Pull every line with "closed" from the data.
[Opening INFORMATION section]
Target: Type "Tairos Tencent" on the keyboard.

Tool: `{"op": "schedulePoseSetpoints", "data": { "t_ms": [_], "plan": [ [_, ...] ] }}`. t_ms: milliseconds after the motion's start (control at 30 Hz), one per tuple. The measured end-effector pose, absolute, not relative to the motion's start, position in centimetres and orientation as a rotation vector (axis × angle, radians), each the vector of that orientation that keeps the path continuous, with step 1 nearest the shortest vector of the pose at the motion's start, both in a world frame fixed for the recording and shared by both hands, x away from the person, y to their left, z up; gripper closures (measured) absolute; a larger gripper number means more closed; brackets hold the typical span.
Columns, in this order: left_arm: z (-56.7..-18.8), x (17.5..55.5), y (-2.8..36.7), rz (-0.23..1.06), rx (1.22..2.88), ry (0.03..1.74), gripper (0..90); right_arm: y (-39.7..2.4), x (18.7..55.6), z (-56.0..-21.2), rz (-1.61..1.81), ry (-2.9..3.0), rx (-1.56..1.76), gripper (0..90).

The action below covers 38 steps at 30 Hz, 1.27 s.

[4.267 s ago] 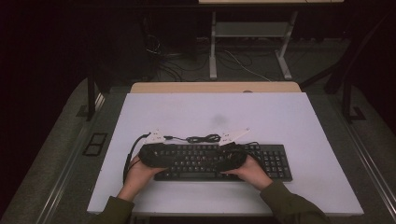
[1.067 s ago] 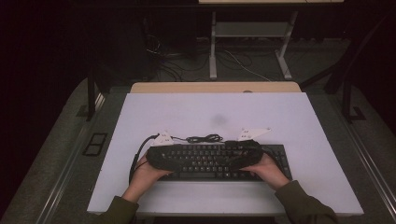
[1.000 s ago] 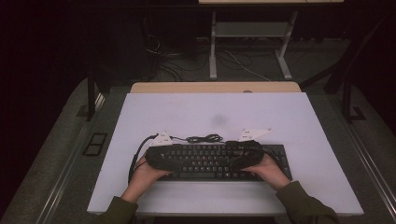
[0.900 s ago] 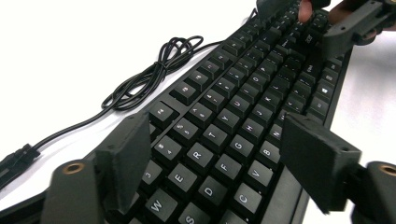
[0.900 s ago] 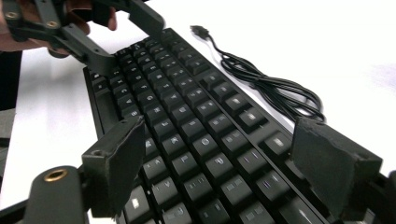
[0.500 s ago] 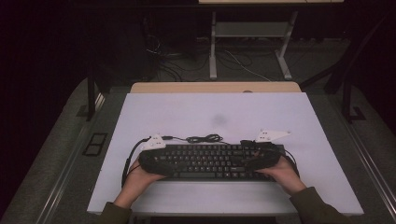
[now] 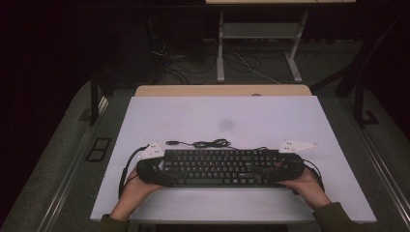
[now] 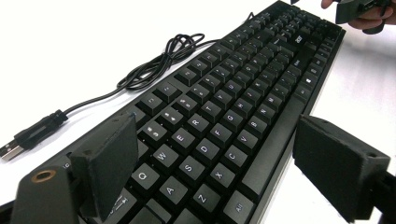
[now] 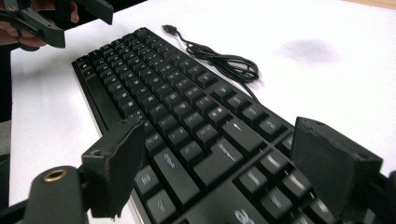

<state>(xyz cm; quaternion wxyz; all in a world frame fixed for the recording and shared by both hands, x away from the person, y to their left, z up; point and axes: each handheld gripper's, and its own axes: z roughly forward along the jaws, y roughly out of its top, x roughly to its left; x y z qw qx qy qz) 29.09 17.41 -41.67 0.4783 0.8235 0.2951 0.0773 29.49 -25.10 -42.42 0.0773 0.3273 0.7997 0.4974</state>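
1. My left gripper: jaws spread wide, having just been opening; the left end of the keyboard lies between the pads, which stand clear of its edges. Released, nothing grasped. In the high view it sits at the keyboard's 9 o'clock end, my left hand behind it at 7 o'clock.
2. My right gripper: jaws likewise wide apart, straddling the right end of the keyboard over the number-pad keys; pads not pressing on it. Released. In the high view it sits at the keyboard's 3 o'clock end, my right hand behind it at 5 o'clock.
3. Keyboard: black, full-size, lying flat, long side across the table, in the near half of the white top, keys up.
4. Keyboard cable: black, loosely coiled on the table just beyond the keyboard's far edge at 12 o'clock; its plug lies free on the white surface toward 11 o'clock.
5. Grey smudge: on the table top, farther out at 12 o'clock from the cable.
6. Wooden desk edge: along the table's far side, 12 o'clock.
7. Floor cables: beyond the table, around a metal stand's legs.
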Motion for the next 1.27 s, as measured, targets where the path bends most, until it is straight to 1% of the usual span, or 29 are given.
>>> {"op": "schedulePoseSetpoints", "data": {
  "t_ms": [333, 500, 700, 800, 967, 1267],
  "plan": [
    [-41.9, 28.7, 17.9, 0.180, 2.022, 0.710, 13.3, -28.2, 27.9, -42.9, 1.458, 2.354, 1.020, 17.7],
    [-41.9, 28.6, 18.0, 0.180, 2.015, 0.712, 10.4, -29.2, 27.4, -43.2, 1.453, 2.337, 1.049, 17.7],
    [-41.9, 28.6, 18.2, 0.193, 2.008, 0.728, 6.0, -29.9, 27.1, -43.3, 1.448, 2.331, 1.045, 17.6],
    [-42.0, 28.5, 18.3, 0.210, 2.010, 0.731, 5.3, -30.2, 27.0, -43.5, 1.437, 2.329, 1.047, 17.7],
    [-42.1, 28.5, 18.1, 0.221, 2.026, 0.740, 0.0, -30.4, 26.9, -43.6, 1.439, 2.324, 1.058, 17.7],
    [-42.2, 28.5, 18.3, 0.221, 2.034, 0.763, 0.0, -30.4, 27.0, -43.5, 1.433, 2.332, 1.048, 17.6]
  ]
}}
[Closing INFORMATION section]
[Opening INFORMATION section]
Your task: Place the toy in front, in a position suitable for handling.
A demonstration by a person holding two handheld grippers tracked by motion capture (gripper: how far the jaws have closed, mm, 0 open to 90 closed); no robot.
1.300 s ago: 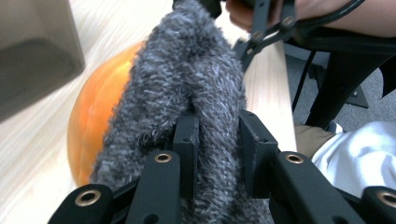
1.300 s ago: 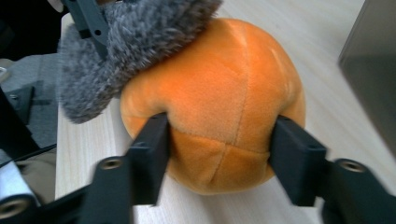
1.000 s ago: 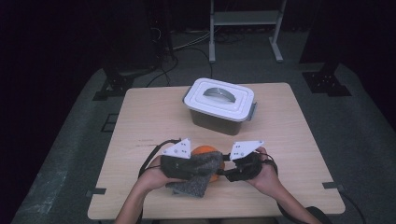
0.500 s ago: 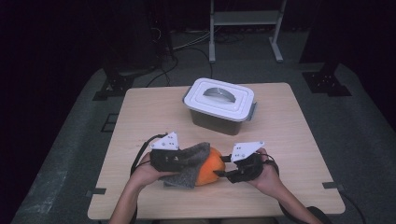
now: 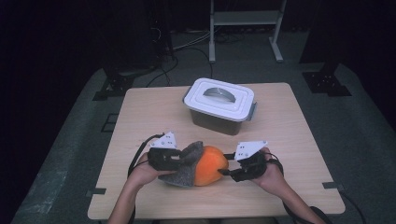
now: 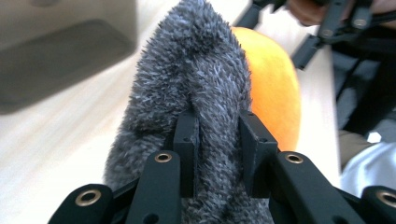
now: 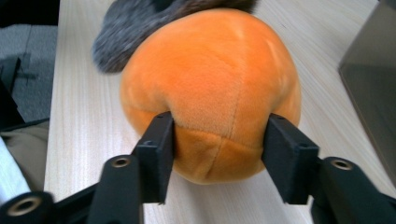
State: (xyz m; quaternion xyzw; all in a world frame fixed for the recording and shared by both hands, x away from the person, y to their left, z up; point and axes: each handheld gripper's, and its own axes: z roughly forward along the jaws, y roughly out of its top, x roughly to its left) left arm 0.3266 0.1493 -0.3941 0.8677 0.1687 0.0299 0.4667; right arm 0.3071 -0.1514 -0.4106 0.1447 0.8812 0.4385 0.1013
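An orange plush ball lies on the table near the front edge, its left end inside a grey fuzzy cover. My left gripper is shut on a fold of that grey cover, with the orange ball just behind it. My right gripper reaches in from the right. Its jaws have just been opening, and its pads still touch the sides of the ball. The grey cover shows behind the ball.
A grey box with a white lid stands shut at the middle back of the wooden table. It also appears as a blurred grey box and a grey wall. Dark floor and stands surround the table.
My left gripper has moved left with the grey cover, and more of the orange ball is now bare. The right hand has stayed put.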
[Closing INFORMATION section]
• [ANSWER BOX]:
Tool: `{"op": "schedulePoseSetpoints", "data": { "t_ms": [_], "plan": [ [_, ...] ] }}`. t_ms: milliseconds after the motion's start (control at 30 Hz), one per tuple. The measured end-effector pose, absolute, not relative to the motion's start, position in centimetres and orientation as a rotation vector (axis × angle, radians), each the vector of that orientation that keeps the path continuous, with step 1 nearest the shortest vector of the pose at the motion's start, both in a world frame fixed for the recording and shared by both hands, x away from the person, y to their left, z up; gripper closures (measured) absolute; a larger gripper number means more closed; brackets hold the typical span.
A demonstration by a person holding two handheld grippers tracked by motion capture (gripper: how far the jaws have closed, mm, 0 open to 90 closed); no robot.

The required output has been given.